# AIM OF THE TASK
Report every line of the records that includes the word "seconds".

Start of EXERCISE MATERIALS

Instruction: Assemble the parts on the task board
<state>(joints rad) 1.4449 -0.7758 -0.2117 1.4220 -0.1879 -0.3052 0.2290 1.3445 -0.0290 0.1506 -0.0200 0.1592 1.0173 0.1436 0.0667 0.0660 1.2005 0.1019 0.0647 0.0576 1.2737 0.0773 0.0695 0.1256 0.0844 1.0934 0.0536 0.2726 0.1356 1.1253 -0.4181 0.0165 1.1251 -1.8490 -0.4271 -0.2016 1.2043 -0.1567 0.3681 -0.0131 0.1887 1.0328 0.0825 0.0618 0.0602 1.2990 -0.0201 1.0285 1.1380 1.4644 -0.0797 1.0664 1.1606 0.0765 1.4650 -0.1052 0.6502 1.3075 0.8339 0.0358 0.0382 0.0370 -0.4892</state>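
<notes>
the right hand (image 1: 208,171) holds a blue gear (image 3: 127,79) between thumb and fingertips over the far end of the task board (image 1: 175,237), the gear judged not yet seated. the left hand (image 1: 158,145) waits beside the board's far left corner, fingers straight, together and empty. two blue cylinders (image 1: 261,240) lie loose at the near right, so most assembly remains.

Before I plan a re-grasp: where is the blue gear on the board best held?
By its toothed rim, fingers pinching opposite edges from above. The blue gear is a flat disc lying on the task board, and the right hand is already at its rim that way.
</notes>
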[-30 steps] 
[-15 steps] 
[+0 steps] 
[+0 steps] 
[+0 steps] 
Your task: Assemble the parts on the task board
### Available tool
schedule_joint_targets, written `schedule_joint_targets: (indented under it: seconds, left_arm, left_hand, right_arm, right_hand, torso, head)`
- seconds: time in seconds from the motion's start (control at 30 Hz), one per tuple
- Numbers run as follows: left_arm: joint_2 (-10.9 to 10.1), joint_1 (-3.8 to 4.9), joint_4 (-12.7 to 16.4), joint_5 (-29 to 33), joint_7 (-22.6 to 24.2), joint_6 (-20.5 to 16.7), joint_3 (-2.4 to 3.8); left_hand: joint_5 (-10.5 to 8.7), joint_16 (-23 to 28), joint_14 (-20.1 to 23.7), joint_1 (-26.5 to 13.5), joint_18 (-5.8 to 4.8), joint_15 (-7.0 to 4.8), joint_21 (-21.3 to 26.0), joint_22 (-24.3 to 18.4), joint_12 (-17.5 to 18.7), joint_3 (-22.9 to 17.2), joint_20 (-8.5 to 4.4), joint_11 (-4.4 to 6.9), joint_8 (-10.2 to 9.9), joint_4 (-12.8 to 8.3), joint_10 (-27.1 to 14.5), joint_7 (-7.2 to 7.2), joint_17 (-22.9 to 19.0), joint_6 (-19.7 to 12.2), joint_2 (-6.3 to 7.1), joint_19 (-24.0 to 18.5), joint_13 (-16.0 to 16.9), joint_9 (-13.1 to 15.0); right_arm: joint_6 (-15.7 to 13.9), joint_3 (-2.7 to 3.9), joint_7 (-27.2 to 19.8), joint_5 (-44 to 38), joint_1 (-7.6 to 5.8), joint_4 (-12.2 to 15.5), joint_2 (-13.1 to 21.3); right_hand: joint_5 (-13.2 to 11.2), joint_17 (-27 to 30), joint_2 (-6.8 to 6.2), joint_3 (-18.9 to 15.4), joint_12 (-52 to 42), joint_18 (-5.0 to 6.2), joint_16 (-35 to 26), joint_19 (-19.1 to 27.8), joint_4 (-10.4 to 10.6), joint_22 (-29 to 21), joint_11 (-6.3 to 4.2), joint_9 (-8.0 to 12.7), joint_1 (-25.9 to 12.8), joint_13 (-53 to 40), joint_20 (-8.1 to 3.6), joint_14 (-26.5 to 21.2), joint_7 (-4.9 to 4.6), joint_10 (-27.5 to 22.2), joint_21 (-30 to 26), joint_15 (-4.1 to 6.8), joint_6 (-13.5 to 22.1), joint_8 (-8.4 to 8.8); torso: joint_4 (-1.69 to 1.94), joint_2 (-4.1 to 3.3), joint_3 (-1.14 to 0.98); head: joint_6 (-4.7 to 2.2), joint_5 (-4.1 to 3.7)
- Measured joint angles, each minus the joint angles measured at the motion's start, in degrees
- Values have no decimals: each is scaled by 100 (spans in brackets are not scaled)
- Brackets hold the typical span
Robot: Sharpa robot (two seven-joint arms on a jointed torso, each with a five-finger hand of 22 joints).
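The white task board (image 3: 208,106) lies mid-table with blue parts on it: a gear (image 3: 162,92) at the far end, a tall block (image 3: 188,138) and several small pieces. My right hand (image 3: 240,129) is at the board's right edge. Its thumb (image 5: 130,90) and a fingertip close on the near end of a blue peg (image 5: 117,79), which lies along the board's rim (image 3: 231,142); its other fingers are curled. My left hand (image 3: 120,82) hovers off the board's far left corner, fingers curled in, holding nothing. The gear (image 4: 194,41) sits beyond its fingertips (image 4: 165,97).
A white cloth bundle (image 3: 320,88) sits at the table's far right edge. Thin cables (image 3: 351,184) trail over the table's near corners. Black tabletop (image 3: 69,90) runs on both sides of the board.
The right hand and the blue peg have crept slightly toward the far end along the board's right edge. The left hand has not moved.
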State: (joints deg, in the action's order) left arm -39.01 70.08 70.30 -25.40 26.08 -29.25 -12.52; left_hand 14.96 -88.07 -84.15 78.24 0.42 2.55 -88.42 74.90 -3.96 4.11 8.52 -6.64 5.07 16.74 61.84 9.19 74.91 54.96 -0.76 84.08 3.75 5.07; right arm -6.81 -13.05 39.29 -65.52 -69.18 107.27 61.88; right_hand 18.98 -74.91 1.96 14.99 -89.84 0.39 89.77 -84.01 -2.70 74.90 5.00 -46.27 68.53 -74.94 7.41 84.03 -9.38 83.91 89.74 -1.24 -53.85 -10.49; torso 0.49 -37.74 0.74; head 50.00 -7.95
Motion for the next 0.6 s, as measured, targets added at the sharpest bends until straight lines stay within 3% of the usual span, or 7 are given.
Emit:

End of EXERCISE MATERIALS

# SOLUTION TO THE PROBLEM
schedule_joint_targets, written `schedule_joint_targets: (indented under it: seconds, left_arm, left_hand, right_arm, right_hand, torso, head)`
- seconds: time in seconds from the motion's start (control at 30 Hz), one per tuple

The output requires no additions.